— Да че ты трясешься, как осиновый лист, не трону я тебя, говори, че надо и проваливай, я чего-то не в настроении сегодня долгие беседы вести.
— Я хотела поблагодарить, — я повернулась к Мише, он стоял, облокотившись плечом на дверь и внимательно смотрел мне в глаза. — За бабушку, за… Я все верну, обязательно, позже, не сразу, но… только мне нужно знать, во сколько это все обойдется и я…
— И как ты собралась возвращать? Или все-таки отблагодаришь? — он перебил меня резко и оскалился, глядя на меня, как лев на овечку.
— Что…
— Ну а че? В прошлый раз ты не знала как, теперь вот знаешь. Сама же пришла.
Он говорил с кривой усмешкой на губах, бил словами наотмашь, а я в очередной раз пожалела о своей бесконечной глупости. Но он ведь помог, и я просто подумала, лишь на несколько минут представила… А нет, вот она реальность. Вот он Багиров, такой какой есть. Зачем я только пришла, глупая. И чего мне дальше делать? Хотя нет, я прекрасно знала, что мне нужно делать.
— Я отдам…
Я заикалась, сжимала руки в кулаки, до боли впиваясь ногтями в ладони, чтобы хоть что-то чувствовать, кроме огромного разочарования, снежным комом накатившего на меня с последней фразой Багирова.
—Нет, у тебя таких денег, Зайцева.
— Я найду, одолжу, — настаивала на своем. Он в общем-то прав был, я же не дура, прекрасно понимала, что такой уход и такие условия стоят дорого, очень дорого.
— Ты — дура? — он произнес это так грубо, так резко, и посмотрел на меня таким бешенным взглядом, что мне захотелось оказаться где-нибудь подальше, хоть бы на северном полюсе, лишь бы не здесь, не в этой квартире и давящей обстановке. — Где ты находить собралась, я видел, как ты живешь, не смеши меня.
И если до этого мне было обидно, то сейчас стало просто невыносимо это слушать. Да я не жила в элитной новостройке, где цена одной вот такой квартиры была выше, чем цена всего дома, в котором я жила. Но это никому не давало права меня унижать подобным образом.

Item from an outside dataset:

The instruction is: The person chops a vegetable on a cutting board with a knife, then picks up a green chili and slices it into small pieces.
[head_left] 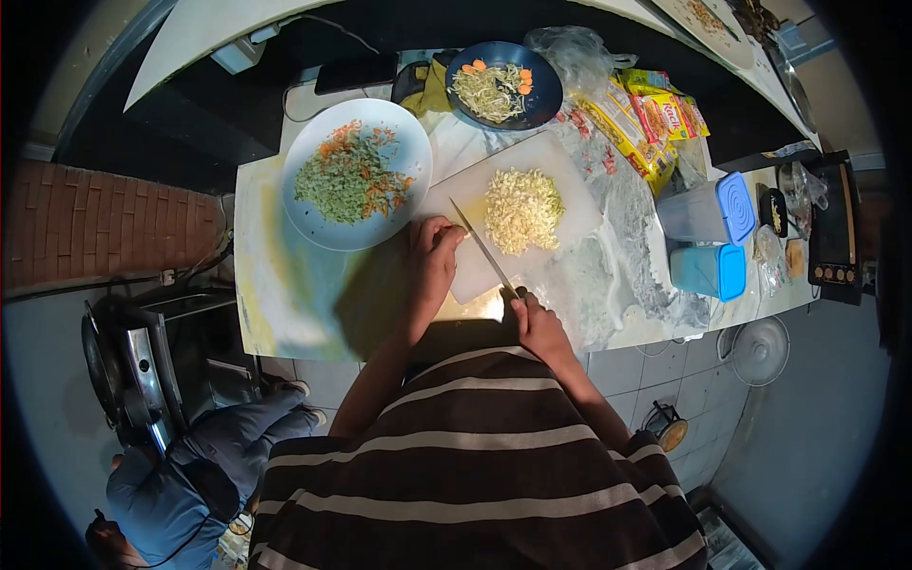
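Observation:
My right hand (538,328) is wrapped round the handle of a kitchen knife (484,245). Its blade slants up and left over a white cutting board (573,195). My left hand (436,255) is at the board's left edge with fingers pinched together, close beside the blade; what they hold is too small to name. A heap of finely chopped pale vegetable (523,211) lies on the board, right of the blade. Left of the board, a large white plate (306,228) carries chopped green vegetable (344,180) and orange bits.
Behind the board stands a dark pan (549,103) with shredded vegetable and orange slices. Yellow seasoning packets (655,119) and plastic bags lie at the back right. Two blue-lidded containers (698,211) stand on the right. A person in blue (176,494) is low at the left.

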Available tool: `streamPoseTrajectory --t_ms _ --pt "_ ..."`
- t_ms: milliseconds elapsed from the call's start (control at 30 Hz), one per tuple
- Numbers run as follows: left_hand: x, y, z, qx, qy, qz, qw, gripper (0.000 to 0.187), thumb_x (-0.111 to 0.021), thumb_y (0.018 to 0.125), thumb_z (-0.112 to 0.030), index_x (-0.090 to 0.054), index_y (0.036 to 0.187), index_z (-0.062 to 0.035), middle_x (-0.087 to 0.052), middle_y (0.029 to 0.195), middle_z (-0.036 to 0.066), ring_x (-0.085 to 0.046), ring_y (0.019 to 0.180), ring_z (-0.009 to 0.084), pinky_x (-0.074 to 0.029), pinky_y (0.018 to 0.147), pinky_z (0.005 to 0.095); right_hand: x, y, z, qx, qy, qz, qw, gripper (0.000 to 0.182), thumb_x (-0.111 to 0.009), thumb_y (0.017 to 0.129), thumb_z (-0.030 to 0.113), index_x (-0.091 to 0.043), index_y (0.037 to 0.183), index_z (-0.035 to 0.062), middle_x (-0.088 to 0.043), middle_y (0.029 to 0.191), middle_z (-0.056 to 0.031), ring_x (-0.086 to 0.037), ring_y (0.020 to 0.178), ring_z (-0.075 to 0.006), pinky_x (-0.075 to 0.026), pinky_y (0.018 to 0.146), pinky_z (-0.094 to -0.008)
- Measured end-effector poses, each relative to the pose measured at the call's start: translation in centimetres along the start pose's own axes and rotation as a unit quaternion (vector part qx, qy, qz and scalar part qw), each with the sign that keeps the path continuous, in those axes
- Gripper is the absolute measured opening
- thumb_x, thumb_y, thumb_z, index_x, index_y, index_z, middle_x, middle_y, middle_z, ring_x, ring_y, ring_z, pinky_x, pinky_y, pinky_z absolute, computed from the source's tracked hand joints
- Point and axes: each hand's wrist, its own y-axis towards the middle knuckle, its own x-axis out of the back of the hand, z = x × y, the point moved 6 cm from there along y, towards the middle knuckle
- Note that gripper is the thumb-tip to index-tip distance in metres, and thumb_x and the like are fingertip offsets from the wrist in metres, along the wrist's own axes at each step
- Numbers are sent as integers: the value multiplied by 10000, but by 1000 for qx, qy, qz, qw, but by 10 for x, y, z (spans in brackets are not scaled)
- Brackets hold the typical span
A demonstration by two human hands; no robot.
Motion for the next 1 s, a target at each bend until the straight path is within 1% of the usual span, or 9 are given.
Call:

— Это не твоя забота, где я буду искать деньги…
Багиров хмыкнул.
— Дай угадаю, к Ракитину своему побежишь? С ним расплачиваться приятнее, чем со мной?
— Я думала, ты можешь быть другим, думала…А ты…Просто я дура.
Мне стало так мерзко, от слов его гадких, от взгляда этого сканирующего и ухмылочки победителя жизни. И в этот момент мне его совсем не жаль было, и плевать стало совершенно на то, что с ним случилось и почему он так долго не появлялся. Я бросила напоследок какой-то непонятный набор слов и рванула в сторону двери, только проскочить не удалось, меня больно схватили за руку и потянули назад.
— Отпусти меня, отпусти, — забрыкалась, ударяя кулаками везде, куда только доставала. Миша морщился от боли, еще бы, на нем и так живого места нет, но не отпускал, а потом и вовсе прижал к стене, навалившись на меня всей своей массой и зарывшись носом в мои волосы.
— Ну вот зачем ты пришла, бля, зачем говоришь такие вещи. Что ты там собралась возвращать, — прошептал прямо в макушку, продолжая держать прижатой к стене и не позволяя шевельнуться. — Думаешь, я для этого помог, чтобы ты, бля, мне чего-то там возвращала?
— Но ты сказал, — я всхлипнула, — и тогда тоже.
— Ник, ты дура? — повторил уже заданный сегодня вопрос и, подцепив мой подбородок, поднял голову и заставил посмотреть в ему в глаза. — Я пошутил, бля, а ты деру дала, да, тупо вышло.
— Сам дурак, — кажется, это единственное, что я услышала.
— Блядь, ну вот нахрена ты пришла, я же не выпущу теперь, не сбежишь же, — он говорил, нашептывал что-то, а я уже не слушала практически. Потому что воздуха не хватало, потому что голова кружилась и руки Багирова, бесстыжие, но такие теплые и приятные уже во всю блуждали по моему телу, гладили, сжимали. И я, наверное, дура, потому что оттолкнуть надо было, бежать отсюда, после слов его, после всего-того, что между нами было, а я продолжала стоять, позволяя прижимать меня к стене.